The last few years have had a devastating economic impact in many areas, including the field of behavioral healthcare. Today, providers are especially challenged to provide adequate professional development opportunities. Yet, training budgets are often the first to be cut even though they're an essential tool for clinical staff who must maintain licensure, stay up-to-date on best practices, and meet increasing, performance-based contract requirements.

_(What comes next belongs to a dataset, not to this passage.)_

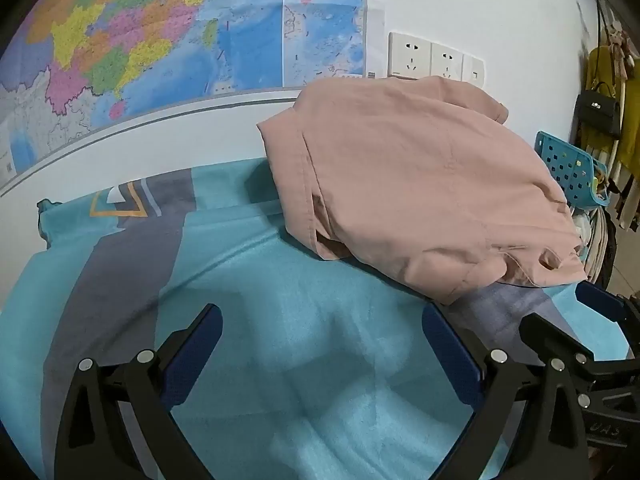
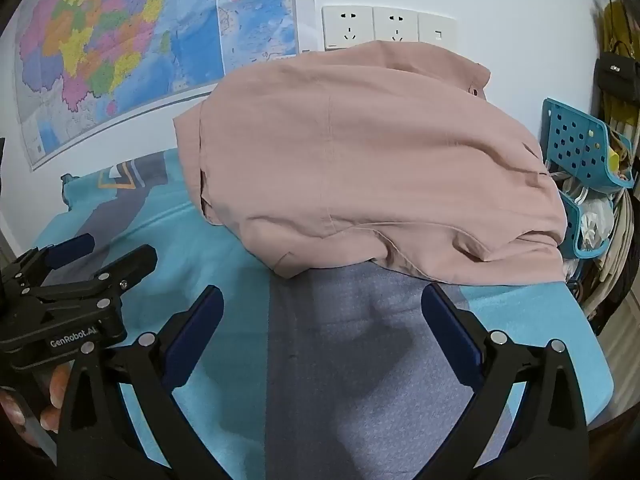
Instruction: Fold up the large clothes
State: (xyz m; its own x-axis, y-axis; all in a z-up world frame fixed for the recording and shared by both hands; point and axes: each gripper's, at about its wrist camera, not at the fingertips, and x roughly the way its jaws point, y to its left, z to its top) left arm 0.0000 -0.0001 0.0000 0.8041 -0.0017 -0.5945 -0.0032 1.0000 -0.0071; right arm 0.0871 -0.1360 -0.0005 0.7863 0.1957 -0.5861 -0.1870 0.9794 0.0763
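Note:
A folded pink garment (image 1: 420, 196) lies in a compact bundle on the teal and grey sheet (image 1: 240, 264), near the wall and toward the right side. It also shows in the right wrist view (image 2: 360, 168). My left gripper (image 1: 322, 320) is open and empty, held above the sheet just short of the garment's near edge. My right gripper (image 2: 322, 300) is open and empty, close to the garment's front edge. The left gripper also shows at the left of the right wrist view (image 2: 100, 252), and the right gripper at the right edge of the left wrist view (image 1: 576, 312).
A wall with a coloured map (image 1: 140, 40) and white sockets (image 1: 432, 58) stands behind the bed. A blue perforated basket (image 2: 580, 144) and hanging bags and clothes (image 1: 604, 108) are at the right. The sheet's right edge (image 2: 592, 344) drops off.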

Training problems often start right at the top. A recent article, citing a continuing reduction in the number of non-profits staying in business, raised the question as to whether this could be due to lack of management training. The author pointed out that there is “a pervasive view among leaders of many non-profit behavioral health and social service organizations in the field that management capabilities are not integral to continuing their service mission.”1

Lack of money, time, and perceived need all contribute to insufficient staff training and development. Worse, training professionals inadvertently participate in this failure when they don't integrate training efforts with the agency's broader operations. Their contributions may go unnoticed, leading to a logical conclusion that their role is less important than those of other critical staff.

Training-related concerns are not unique to those in the helping professions. A recent report by Bersin and Associates states that “2009 was another tough year for U.S. training organizations, which cut their learning and development spending by 11 percent on average … a drop of 21 percent in L&D spending since 2007.”2

An internal solution

Since the 1980s some businesses have addressed their training needs by developing a Corporate University, defined as “a strategic tool designed to assist its parent organization in achieving its mission by conducting activities that cultivate individual and organizational learning, knowledge, and wisdom.”3 Corporate Universities expand the scope of training and staff development to include all business units and all levels of leadership. And while the term corporate brings to mind a large, for-profit business, the concept can be implemented in behavioral healthcare agencies of all sizes.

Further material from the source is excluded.